James MacKinnon | Adbusters | March 31, 2003

"What does America's war plan offer [Iraqis]? An uncertain chance at freedom, and then only if they survive a war in which they will be the targets. But what has the peace movement had to offer? Millions of people chanting 'no blood for oil'? It's a start, but the new politics of empire, sprung from terror, demand a more robust response."

"Why can't we take risks for peace? We are so brave in war. We see no risks in war. Now we should take risks for peace."

They're the words of a former general, in Israel no less: Amram Mitzna, the outspoken if ineffective Labour leader, who in a handful of soundbites has shown the world that even inside a nation in terror, it is possible to see beyond the politics of perpetual war.

The ground-level shift in Israel brings to mind the words of US State Department spokesman Robert Kimmitt, when he told the world in April that Iraqi citizens face "a hard peace or an easy peace." He meant peace under Saddam Hussein's tyranny, or peace after a short, horrific war — but there's a deeper meaning to be mined from the term "hard peace." It suggests difficult choices. It seems to call for a peace movement that demands much, much more than the absence of war.

We need a "hard" peace movement because the choices on all sides have become so perverse. I'm hanging on to an Associated Press photo of Iraq's militia, women in white headscarves holding AK-47 assault rifles. They are soldiers for Hussein, but they are also the people that the world wants to liberate from a tyranny that is, as Noam Chomsky puts it, "as evil as they come." What does America's war plan offer them? An uncertain chance at freedom, and then only if they survive a war in which they will be the targets.

But what has the peace movement had to offer these women? Millions of people chanting "no blood for oil"? It's a start, but the new politics of empire, sprung from terror, demand a more robust response.
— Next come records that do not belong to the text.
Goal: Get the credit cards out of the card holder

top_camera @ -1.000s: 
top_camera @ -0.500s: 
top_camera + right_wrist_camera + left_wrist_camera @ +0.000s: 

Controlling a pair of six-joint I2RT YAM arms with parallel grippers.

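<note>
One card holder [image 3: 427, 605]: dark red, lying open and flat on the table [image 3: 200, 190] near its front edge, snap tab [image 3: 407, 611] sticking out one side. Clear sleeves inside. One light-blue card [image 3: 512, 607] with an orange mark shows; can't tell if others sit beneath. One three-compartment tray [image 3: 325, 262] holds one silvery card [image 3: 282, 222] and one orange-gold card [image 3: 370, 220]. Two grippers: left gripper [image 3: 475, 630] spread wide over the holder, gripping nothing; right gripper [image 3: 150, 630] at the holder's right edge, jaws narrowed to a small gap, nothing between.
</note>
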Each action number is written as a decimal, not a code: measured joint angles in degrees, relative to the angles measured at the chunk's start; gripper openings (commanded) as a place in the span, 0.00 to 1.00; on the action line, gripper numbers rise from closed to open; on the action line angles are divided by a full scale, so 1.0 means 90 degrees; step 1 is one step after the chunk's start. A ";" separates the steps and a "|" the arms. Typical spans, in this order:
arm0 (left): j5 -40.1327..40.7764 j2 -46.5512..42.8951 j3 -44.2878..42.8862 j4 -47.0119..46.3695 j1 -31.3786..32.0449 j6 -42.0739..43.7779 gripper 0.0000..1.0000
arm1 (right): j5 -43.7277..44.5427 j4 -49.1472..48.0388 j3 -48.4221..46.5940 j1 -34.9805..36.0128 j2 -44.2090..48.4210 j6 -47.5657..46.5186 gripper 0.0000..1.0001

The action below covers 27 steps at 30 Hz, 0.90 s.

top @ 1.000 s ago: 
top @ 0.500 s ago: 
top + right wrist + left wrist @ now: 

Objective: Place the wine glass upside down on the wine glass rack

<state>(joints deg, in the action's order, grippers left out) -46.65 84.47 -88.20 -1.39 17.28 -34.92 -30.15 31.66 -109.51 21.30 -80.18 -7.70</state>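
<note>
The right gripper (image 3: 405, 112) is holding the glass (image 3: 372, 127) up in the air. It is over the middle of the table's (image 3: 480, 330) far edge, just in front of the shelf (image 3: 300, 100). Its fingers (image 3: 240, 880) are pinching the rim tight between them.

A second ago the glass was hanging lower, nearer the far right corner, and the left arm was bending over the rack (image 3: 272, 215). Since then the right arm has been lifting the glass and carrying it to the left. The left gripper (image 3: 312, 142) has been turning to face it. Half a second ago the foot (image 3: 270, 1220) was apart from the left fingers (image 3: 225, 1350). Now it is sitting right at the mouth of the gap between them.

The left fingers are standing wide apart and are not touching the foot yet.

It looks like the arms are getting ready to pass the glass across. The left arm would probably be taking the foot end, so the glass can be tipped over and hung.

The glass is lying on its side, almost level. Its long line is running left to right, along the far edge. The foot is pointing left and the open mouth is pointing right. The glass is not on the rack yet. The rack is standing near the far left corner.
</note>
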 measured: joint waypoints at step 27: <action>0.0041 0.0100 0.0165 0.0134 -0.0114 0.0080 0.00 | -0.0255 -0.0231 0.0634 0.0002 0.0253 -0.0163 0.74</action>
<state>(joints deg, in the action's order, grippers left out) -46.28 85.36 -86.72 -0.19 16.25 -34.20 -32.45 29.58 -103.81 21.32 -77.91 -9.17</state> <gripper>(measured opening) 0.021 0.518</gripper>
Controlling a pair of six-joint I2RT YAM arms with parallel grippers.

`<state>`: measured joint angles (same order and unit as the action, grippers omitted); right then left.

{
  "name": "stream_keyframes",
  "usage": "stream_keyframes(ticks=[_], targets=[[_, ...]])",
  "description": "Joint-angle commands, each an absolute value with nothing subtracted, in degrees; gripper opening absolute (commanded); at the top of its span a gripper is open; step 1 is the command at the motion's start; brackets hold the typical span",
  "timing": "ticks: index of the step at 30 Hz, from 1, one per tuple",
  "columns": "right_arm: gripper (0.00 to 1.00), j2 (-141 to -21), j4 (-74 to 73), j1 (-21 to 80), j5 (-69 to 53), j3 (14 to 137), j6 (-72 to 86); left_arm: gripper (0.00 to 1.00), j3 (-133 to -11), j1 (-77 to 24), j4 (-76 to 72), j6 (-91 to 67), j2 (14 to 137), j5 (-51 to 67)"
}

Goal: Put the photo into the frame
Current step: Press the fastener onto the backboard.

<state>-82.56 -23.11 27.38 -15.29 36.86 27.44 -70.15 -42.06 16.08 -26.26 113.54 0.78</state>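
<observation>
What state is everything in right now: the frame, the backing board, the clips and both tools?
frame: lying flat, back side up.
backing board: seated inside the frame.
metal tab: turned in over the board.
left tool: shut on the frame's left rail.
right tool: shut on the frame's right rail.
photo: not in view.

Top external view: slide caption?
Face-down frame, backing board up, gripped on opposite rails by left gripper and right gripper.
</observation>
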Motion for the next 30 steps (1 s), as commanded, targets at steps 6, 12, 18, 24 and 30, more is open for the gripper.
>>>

Like the global justice movement, the most effective global peace movement will be grassroots, dispersed, radically democratic, tolerant of a wide array of tactics and even, perhaps, willing to contemplate the possibility of "just war." And it is unavoidable, again, that America will be this movement's principal foe. The US has shifted to a siege mentality — a national cowardice — and placed itself on a permanent war footing. The Bush Doctrine is the grandest imperial arrogance of our times. It needs to be met not only with reaction and refusal, but also with a political challenge for peace that is as complex, imperfect and strategic as the call to arms.

It's worth taking a moment to acknowledge that what is building now is something that has never existed. There have been movements against certain wars, against specific acts or threats of war. But there has never been a global peace movement with the scope and depth of the past few years' campaign against corporate globalization.

The results are plain enough to see. In the headlines, we have utterly vile crimes of war on both sides of the Mideast conflict, and a war criminal in Iraq whose protection has been an uncomfortable side effect to opposition of American aggression. Out of the headlines, the absence of a global peace movement is even more disturbing. There are, for example, the wars of central Africa, in which the dead are piled as high, if not so uniformly, as in the Holocaust. There is Chechnya, where some 100,000 lie dead, most of them killed by the army of Russia — a UN member now opposing the war in Iraq. This is the world in which the old chants no longer make sense.

It's nowhere near enough to "give peace a chance." What we need now is a peace that takes chances.